The SSS Vision Benchmark Suit
A project of MPL in ShanghaiTech University

SSS(ShanghaiTech Semantic SLAM) Benchmark suite


We take advantages of open source 3D computer graphics software toolset Blender to develop novel synthesized realistic computer vision benchmarks. Our interests focus on RGB-D, stereo, IMU, semantic object labelling, 3D object detection and reconstruction, hierachical structure of the map and furthermore, the compact map representation for upsoaring Spatail AI Systems. We aim to provide such semantic indoor datasets for visual SLAM and neural network researches. To achieve this goal, we utilize the most recent rendering engine of Eevee in Blender to efficiently generate customized & realistic indoor environments with semantically labelled furniture, and we set practically parameterized 35mm cameras to be close to the real cameras for data capture. Besides providing the raw data, our set of ground truth includes camera transformation information, IMU, semantic segmentation, 3D models of labelled objects and the benchmarks for each tasks. For each of our benchmarks, we also provide evaluation metrics of sensor poses, and class, pose, shape and completeness of objects. Our goal is to provide a handy framework of customizing accurate semantic dataset, and a benchmark of semantic Spatil AI evaluation and deep learning research for the community.

Overview of rooms dataset

Copyright


Creative Commons License All datasets and benchmarks on this page are copyright by MPL of ShanghaiTech University and published under the Creative Commons Attribution-NonCommercial-ShareAlike 4.0 International License. This means that you must attribute the work in the manner specified by the authors, you may not use this work for commercial purposes and if you alter, transform, or build upon this work, you may distribute the resulting work only under the same license.

Citation


When using this dataset in your research, we will be happy if you cite us!

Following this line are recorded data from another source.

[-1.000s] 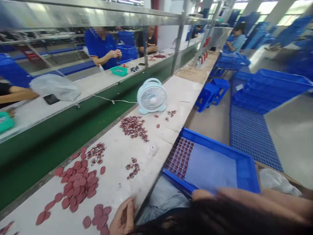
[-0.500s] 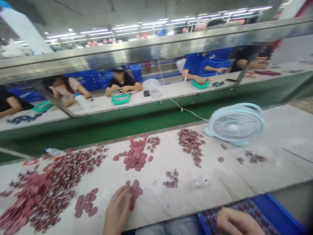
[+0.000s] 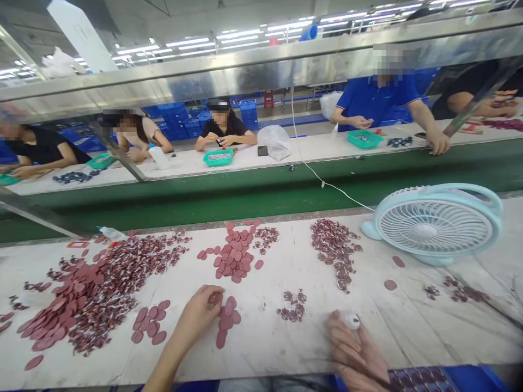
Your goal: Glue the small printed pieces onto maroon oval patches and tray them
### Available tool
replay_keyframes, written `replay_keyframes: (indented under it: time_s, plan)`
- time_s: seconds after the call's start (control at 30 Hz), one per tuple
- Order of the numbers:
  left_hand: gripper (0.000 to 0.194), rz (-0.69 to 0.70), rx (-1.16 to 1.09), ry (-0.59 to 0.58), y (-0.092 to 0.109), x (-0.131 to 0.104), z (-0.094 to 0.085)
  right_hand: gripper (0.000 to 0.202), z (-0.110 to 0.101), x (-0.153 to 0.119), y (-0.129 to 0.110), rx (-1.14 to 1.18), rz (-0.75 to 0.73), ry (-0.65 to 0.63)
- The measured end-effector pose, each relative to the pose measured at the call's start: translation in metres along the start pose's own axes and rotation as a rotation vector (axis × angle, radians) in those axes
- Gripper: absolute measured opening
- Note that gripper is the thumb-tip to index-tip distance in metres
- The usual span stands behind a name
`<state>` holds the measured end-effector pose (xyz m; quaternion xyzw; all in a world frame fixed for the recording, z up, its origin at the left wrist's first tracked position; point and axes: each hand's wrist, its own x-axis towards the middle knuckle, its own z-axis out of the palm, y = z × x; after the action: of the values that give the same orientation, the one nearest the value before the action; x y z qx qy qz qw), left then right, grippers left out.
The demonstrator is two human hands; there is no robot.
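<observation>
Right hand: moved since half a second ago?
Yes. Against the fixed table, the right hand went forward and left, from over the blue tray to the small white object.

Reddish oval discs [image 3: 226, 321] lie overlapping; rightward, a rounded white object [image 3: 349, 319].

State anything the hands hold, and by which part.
Left hand: nothing visibly held. Right hand: at the round white object; whether gripped, and where, cannot be told.
</observation>
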<state>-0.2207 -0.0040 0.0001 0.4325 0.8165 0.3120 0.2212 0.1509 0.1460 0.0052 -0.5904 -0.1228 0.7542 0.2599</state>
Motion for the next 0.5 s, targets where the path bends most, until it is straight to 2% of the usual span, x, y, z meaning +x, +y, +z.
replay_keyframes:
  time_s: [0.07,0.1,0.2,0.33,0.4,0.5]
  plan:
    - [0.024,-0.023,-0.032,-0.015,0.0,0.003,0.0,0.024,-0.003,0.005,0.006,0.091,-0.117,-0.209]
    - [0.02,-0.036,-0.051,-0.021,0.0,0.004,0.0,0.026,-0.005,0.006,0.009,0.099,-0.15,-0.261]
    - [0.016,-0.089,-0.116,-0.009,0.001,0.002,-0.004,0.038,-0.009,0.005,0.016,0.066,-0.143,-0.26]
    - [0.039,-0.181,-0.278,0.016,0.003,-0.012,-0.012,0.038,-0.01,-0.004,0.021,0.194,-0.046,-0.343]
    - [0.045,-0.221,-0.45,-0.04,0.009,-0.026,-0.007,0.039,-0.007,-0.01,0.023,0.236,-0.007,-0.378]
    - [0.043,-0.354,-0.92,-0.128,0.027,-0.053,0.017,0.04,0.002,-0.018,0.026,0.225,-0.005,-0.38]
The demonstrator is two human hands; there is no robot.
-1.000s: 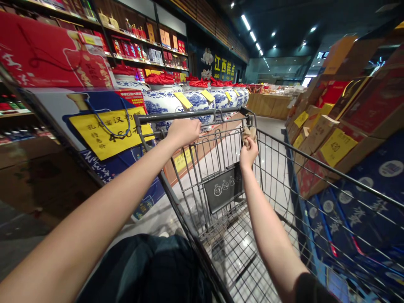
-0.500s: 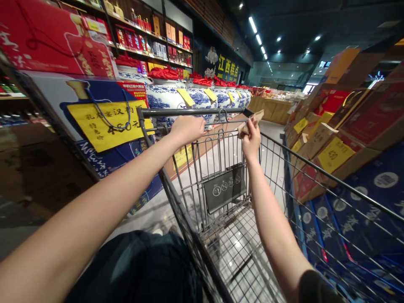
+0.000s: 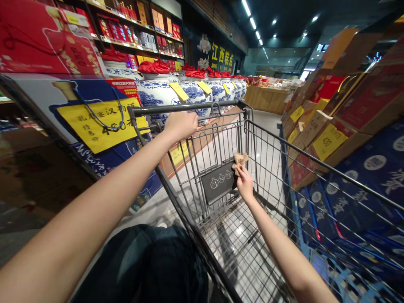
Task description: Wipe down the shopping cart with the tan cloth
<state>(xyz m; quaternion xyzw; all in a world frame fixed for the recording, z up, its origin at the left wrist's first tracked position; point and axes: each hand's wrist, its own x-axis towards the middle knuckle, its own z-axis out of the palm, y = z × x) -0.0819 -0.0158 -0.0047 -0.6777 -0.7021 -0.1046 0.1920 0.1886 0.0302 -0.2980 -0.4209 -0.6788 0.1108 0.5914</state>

@ARTICLE{Yuchen2020Sensors,
author = {Cao Yuchen and Hu Lan and Kneip Laurent},
title = {Representations and Benchmarking of Modern Visual SLAM Systems},
journal = {Sensors},
year = {2020}
}

About


Our work starts with the requirement of visual SLAM dataset along with accurate 3D semantic ground truth for another research, which combines SLAM and deep learning to recover complete 3D objects from partial input of moving camera. However, among numerous dataset online, few of them entirely meets our requirement, so we decide to make our own dataset.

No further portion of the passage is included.